The DEP refused to renew the expired permit for almost a decade – but, when the timing worked to the benefit of PSEG to avoid a $1 billion cooling tower requirement, the corrupt Christie DEP acted immediately.
I guess they think no one reads the fine print and connects the dots. They may be right.
The DEP Draft Permit and its tortured history
1) The Original Whitman DEP 1994 PSEG Permit Cut the Deal
The DEP initially issued a draft permit that required cooling towers at the Salem plant.
But, like the later Oyster Creek cooling tower permit, that draft permit was not finalized, for political reasons and objections by PSEG.
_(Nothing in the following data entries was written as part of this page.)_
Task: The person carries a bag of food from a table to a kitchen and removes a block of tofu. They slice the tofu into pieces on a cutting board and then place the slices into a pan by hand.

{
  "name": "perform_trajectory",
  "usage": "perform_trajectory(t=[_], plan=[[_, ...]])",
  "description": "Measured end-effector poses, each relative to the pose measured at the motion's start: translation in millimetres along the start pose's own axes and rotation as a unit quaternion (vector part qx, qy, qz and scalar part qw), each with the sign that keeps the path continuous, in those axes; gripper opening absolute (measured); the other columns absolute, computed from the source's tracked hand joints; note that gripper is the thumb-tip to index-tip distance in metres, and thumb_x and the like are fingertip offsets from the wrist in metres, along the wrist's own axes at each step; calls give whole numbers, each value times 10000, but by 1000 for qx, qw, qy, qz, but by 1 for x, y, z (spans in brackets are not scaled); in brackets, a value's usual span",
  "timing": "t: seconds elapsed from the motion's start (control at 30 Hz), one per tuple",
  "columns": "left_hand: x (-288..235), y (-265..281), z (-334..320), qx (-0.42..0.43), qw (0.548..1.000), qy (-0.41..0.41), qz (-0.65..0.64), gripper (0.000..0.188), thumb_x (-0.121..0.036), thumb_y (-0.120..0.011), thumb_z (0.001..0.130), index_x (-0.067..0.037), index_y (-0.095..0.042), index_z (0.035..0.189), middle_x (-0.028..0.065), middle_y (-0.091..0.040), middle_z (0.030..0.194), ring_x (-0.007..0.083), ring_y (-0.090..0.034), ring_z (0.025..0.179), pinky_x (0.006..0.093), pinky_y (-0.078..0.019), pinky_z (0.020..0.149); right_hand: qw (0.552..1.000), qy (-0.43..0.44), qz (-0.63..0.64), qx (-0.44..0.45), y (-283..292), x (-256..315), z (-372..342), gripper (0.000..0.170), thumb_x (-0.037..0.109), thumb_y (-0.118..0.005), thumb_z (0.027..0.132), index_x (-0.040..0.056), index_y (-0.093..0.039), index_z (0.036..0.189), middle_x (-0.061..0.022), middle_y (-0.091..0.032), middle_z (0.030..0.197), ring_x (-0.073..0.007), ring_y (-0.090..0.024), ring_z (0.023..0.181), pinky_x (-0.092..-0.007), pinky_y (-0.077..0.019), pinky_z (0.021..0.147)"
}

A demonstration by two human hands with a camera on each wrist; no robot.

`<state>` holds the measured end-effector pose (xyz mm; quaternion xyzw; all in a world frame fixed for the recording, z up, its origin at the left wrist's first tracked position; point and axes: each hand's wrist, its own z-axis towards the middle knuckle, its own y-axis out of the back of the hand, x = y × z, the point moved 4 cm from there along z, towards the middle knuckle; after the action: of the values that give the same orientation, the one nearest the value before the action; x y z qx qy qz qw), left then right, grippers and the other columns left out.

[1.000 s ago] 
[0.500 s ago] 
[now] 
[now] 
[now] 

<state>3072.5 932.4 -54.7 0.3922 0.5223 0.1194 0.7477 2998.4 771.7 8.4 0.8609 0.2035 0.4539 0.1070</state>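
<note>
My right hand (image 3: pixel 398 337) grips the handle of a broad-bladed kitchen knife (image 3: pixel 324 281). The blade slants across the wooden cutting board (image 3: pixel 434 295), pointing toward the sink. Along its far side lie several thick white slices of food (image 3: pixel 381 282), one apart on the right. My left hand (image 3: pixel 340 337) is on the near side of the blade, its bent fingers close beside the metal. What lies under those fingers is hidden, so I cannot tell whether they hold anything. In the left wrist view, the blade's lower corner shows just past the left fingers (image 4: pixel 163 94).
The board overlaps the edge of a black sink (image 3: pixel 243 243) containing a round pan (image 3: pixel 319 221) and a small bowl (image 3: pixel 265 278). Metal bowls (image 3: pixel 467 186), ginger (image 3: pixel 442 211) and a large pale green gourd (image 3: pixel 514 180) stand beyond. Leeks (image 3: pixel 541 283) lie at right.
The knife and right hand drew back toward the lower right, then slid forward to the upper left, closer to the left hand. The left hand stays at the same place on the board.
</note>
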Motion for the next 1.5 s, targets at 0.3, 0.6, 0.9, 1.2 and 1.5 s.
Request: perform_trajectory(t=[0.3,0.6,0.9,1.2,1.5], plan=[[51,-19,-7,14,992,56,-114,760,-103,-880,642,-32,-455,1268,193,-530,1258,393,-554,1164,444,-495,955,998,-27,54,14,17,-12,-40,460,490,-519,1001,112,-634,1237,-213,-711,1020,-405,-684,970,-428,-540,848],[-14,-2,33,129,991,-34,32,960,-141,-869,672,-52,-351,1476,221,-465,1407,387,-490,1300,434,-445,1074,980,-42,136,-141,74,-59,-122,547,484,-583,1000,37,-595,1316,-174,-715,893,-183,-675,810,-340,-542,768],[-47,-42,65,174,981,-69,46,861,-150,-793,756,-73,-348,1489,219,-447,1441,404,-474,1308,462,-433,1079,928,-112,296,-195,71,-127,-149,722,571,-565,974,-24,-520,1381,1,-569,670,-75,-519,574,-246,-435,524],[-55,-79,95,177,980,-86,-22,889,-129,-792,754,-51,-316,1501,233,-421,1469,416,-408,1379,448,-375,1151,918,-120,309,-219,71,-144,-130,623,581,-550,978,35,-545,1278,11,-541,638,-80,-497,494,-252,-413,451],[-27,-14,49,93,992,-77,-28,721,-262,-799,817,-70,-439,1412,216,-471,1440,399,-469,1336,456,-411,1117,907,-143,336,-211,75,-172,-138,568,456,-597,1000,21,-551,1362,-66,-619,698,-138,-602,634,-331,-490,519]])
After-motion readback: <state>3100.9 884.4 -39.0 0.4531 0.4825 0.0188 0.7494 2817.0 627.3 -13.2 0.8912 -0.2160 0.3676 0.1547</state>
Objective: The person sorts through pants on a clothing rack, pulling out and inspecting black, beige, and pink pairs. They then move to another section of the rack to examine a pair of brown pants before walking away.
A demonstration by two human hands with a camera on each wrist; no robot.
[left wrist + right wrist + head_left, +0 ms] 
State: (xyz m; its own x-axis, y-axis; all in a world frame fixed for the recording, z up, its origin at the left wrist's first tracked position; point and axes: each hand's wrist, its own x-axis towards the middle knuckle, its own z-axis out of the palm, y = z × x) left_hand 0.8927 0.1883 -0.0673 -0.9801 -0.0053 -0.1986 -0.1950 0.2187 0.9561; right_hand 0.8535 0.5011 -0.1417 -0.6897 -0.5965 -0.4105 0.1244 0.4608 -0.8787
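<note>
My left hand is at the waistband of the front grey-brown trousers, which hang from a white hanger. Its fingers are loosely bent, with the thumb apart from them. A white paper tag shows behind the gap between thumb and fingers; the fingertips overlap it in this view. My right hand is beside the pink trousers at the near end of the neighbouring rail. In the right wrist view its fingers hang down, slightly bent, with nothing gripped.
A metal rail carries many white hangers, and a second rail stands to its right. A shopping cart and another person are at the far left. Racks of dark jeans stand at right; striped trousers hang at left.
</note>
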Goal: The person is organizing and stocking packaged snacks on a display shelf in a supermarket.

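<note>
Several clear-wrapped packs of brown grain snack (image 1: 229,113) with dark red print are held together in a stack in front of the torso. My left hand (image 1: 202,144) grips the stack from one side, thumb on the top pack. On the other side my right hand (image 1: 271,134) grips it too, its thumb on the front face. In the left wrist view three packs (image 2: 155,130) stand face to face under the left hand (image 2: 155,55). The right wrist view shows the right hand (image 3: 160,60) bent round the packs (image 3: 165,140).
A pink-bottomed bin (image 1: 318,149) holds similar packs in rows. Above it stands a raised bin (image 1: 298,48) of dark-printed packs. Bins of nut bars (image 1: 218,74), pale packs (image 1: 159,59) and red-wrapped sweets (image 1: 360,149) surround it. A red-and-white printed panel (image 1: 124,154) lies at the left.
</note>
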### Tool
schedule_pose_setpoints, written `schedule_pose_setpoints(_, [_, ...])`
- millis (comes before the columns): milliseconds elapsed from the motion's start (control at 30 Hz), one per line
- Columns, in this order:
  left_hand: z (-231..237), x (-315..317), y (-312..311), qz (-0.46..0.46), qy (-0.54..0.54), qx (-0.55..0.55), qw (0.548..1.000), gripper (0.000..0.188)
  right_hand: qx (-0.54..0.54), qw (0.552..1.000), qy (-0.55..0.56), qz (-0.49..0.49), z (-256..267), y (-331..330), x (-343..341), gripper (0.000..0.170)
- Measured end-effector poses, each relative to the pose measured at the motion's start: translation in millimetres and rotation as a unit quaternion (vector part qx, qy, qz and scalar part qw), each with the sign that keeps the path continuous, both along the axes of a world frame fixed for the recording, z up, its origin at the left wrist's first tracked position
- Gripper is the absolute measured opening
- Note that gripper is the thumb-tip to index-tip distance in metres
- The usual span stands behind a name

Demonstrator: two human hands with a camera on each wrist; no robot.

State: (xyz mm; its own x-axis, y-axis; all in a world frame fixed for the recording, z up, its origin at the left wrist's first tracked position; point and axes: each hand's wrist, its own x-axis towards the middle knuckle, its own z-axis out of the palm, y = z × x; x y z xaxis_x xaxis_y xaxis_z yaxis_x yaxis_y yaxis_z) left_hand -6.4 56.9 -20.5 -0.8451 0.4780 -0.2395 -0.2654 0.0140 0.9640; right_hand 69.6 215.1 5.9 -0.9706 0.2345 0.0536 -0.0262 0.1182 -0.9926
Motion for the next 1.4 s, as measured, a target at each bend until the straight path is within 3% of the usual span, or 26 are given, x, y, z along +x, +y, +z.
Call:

Instead, in 1994, the DEP issued a final permit that did not require cooling towers and instead relied on “special conditions”, primarily wetlands restoration as mitigation for the fish kills:
A NJPDES permit for this facility was issued to PSE&G-Salem Generating Station (the permittee at that time) on July 20, 1994 with an expiration date of August 31, 1999. In its July 20, 1994 NJPDES permit, the Department granted PSE&G’s request for a variance pursuant to Section 316(a) and proposed thermal limits which would allow the continued operation of the existing once-through cooling system. With regard to Section 316(b), the Department determined that “best technology available” (BTA) consisted of the existing CWIS, modifications to the intake screens and an improved fish bucket design; a restriction on cooling water intake flow; and a sound deterrent study. The Department also required a variety of other “Special Conditions”.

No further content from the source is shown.